Nayagam P P  |6421 Answers  |Ask -

Career Counsellor - Answered on Apr 24, 2025

Career
EWS category rank female 30065 suitable NIT IIIT GFTI admission getting sir 2025
Ans: Rajeswari, Here is, How to Predict Your Chances of Admission into NIT or IIIT or GFTI After JEE Main Results – A Step-by-Step Guide.

Providing precise admission chances for each student can be challenging. Some reputed educational websites offer ‘College Predictor’ tools where you can check possible college options based on your percentile, category, and preferences. However, for a more accurate understanding, here’s a simple yet effective 9-step method using JoSAA’s past-year opening and closing ranks. This approach gives you a fair estimate (though not 100% exact) of your admission chances based on the previous year’s data.

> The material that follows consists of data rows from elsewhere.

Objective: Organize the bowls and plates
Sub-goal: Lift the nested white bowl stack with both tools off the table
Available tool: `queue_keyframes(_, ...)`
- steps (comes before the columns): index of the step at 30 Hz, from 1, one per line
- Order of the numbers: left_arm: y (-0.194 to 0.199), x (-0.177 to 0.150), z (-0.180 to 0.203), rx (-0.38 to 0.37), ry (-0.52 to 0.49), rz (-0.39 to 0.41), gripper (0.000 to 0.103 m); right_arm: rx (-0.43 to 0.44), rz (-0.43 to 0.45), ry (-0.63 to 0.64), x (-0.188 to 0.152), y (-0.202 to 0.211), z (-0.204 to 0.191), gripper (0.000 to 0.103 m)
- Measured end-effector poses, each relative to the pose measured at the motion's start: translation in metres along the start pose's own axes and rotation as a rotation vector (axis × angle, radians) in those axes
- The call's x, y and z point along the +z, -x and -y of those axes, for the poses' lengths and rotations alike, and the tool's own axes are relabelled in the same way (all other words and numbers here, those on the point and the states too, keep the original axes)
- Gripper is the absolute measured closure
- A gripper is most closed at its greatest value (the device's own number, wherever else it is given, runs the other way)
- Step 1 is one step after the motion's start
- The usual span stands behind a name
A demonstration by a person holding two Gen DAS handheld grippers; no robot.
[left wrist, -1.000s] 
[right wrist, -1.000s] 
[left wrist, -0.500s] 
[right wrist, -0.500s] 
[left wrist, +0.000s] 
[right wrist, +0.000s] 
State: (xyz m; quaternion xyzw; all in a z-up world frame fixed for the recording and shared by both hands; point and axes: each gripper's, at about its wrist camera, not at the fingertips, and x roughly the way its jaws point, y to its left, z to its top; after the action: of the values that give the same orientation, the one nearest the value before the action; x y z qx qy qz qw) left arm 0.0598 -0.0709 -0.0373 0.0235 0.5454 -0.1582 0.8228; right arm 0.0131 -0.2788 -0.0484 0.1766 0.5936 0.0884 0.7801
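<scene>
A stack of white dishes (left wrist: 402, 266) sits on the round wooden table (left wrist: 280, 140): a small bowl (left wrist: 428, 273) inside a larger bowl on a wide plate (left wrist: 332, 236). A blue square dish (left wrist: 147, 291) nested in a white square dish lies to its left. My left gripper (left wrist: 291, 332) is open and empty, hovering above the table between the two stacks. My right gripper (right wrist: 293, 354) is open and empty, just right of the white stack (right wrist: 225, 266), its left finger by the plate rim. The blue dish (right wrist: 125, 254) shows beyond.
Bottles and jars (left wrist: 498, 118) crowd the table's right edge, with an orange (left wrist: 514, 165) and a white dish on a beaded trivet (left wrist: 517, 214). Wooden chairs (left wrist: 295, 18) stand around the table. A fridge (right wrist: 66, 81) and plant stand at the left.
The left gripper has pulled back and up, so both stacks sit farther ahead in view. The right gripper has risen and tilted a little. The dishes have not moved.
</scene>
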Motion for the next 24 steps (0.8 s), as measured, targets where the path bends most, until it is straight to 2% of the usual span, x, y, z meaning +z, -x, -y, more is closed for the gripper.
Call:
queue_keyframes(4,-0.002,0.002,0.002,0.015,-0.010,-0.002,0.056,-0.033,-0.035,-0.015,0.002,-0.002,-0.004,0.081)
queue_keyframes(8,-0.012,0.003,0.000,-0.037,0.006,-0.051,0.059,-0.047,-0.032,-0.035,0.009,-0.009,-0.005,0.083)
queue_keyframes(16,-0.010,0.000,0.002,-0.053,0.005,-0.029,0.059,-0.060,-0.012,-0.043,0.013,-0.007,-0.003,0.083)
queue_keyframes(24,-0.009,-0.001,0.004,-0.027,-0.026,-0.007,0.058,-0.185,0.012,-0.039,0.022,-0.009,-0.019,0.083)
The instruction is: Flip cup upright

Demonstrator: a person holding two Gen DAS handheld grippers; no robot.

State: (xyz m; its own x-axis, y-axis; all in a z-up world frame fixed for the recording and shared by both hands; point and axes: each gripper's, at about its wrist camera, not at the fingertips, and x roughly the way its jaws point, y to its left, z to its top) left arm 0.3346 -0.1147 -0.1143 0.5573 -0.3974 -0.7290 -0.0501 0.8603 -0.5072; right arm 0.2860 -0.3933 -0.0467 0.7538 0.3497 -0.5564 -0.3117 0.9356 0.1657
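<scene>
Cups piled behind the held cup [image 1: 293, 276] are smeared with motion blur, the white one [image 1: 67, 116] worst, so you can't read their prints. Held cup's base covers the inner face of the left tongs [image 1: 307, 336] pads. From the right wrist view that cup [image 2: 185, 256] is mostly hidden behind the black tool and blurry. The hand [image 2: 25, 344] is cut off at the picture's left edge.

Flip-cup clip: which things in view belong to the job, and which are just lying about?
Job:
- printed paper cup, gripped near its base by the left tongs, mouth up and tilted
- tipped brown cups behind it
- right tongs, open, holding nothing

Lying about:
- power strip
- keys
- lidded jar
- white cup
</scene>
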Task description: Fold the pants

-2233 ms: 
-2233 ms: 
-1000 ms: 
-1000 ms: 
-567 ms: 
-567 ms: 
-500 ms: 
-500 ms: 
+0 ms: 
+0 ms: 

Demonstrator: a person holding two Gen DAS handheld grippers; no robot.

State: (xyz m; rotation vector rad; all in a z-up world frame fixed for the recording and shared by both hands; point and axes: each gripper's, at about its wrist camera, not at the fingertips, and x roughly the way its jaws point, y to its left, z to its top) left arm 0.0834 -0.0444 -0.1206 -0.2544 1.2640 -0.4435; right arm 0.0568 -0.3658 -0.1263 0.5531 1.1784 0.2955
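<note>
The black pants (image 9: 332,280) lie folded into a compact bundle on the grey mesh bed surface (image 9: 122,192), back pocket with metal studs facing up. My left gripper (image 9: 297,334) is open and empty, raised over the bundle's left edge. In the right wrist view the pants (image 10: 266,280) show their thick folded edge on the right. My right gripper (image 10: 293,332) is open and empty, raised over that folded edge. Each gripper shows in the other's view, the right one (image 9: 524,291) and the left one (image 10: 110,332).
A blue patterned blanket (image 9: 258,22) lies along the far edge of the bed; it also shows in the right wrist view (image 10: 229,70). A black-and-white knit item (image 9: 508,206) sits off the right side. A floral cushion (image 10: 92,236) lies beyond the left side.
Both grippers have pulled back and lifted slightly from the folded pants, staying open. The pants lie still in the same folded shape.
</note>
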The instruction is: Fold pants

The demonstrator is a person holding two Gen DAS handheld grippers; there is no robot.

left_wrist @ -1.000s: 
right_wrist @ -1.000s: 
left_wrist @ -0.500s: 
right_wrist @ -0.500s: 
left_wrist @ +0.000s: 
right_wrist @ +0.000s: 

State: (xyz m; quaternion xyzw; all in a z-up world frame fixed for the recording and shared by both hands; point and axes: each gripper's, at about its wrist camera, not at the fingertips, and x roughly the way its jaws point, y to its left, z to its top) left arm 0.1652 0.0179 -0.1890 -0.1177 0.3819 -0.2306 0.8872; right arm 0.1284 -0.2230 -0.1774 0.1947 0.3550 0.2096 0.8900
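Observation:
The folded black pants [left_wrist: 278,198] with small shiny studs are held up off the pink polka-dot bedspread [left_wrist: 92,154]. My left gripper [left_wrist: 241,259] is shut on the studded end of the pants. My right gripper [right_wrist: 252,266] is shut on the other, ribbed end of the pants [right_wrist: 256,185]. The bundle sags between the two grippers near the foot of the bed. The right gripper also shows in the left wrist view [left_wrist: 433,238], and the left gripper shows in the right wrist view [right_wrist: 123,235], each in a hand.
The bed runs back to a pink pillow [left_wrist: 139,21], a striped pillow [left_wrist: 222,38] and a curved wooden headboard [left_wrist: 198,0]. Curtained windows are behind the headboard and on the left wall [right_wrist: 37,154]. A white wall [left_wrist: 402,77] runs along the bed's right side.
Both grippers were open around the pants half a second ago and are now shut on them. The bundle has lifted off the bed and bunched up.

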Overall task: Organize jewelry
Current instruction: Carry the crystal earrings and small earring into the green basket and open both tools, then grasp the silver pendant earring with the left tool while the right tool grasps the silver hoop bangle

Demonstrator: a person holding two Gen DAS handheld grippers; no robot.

Step-by-Step Guide to Check Your Admission Chances Using JoSAA Data
Step 1: Collect Your Key Details
Before starting, note down the following details:

Your JEE Main percentile
Your category (General-Open, SC, ST, OBC-NCL, EWS, PwD categories)
Preferred institute types (NIT, IIIT, GFTI)
Preferred locations (or if you're open to any location in India)
List of at least 3 preferred academic programs (branches) as backups (instead of relying on just one option)
Step 2: Access JoSAA’s Official Opening & Closing Ranks
Go to Google and type: JoSAA Opening & Closing Ranks 2024
Click on the first search result (official JoSAA website).
You will land directly on JoSAA’s portal, where you can enter your details to check past-year cutoffs.
Step 3: Select the Round Number
JoSAA conducts five rounds of counseling.
For a safer estimate, choose Round 4, as most admissions are settled by this round.
Step 4: Choose the Institute Type
Select NIT, IIIT, or GFTI, depending on your preference.
If you are open to all types of institutes, check them one by one instead of selecting all at once.
Step 5: Select the Institute Name (Based on Location)
It is recommended to check institutes one by one, based on your preferred locations.
Avoid selecting ‘ALL’ at once, as it may create confusion.
Step 6: Select Your Preferred Academic Program (Branch)
Enter the branches you are interested in, one at a time, in your preferred order.
Step 7: Submit and Analyze Results
After selecting the relevant details, click the ‘SUBMIT’ button.
The system will display Opening & Closing Ranks of the selected institute and branch for different categories.
Step 8: Note Down the Opening & Closing Ranks
Maintain a notebook or diary to record the Opening & Closing Ranks for each institute and branch you are interested in.
This will serve as a quick reference during JoSAA counseling.
Step 9: Adjust Your Expectations on a Safer Side
Since Opening & Closing Ranks fluctuate slightly each year, always adjust the numbers for safety.
Example Calculation:
If the Opening & Closing Ranks for NIT Delhi | Mechanical Engineering | OPEN Category show 8622 & 26186 (for Home State), consider adjusting them to 8300 & 23000 (on a safer side).
If the Female Category rank is 34334 & 36212, adjust it to 31000 & 33000.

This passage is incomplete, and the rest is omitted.